(Stored items)
------------------------------------

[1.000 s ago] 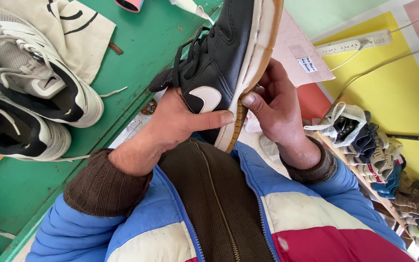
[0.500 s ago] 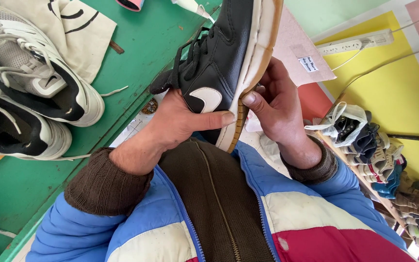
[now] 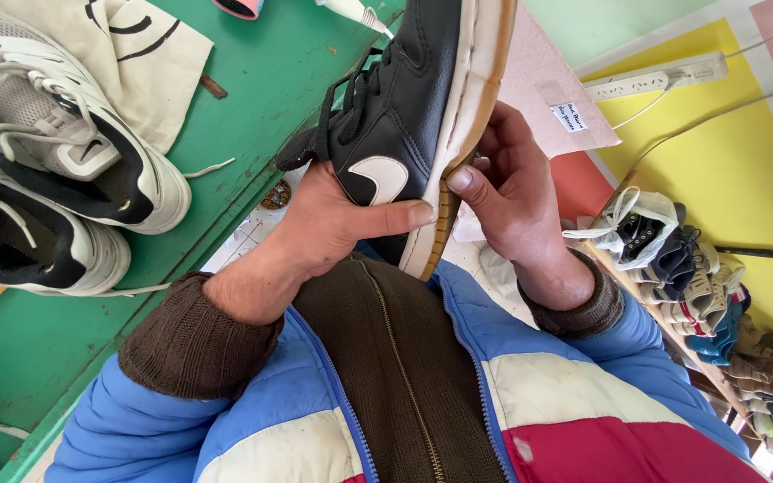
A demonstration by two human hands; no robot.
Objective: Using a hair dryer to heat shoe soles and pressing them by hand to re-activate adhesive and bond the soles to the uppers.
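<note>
While I sit at the green wooden table, both hands hold a black leather sneaker with a white-and-tan sole.
My left hand grips its heel side; my right hand thumbs the sole edge, above my chest.

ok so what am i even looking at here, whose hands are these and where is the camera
The camera sits on a person's head and looks down, so the hands are the person's own. The left hand and right hand hold a black sneaker with a white and tan sole between them, heel towards the chest. To the left is a green table with two white and black sneakers and a beige cloth bag. At right, more shoes line a shelf.
</note>
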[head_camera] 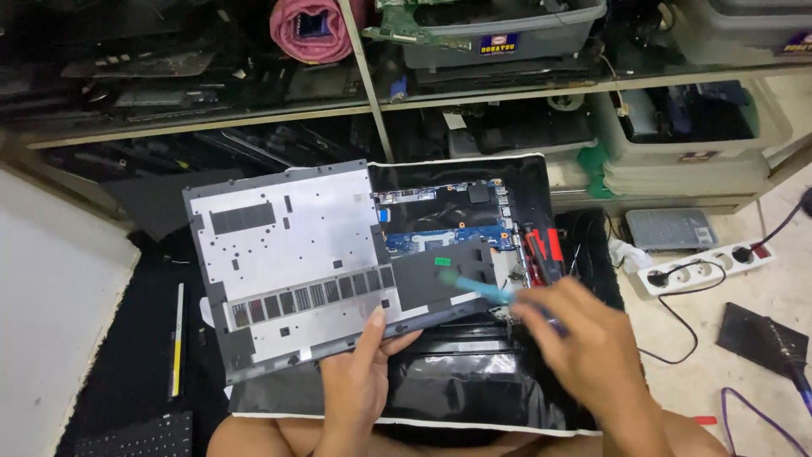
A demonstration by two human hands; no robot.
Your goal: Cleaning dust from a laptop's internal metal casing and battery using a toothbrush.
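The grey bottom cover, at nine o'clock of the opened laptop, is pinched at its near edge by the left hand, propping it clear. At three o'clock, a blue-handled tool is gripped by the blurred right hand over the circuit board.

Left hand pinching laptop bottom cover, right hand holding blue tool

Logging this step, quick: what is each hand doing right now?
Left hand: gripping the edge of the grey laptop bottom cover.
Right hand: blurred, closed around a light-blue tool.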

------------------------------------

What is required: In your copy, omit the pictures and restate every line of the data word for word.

Solution to the problem:
[1.000 s ago] 
[0.500 s ago] 
[now] 
A demonstration by two human hands; no robot.
Objective: Using a hair dryer to heat shoe soles and pressing them by hand to re-activate adhesive and bond the soles to the uppers.
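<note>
While I sit at the green wooden table, both hands hold a black leather sneaker with a white-and-tan sole.
My left hand grips its heel side; my right hand thumbs the sole edge, above my chest.

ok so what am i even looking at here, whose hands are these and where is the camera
The camera sits on a person's head and looks down, so the hands are the person's own. The left hand and right hand hold a black sneaker with a white and tan sole between them, heel towards the chest. To the left is a green table with two white and black sneakers and a beige cloth bag. At right, more shoes line a shelf.
</note>
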[head_camera] 
A demonstration by two human hands; no robot.
Your goal: Cleaning dust from a laptop's internal metal casing and battery using a toothbrush.
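The grey bottom cover, at nine o'clock of the opened laptop, is pinched at its near edge by the left hand, propping it clear. At three o'clock, a blue-handled tool is gripped by the blurred right hand over the circuit board.

Left hand pinching laptop bottom cover, right hand holding blue tool

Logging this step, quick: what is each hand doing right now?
Left hand: gripping the edge of the grey laptop bottom cover.
Right hand: blurred, closed around a light-blue tool.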

No part of the exercise is left unanswered.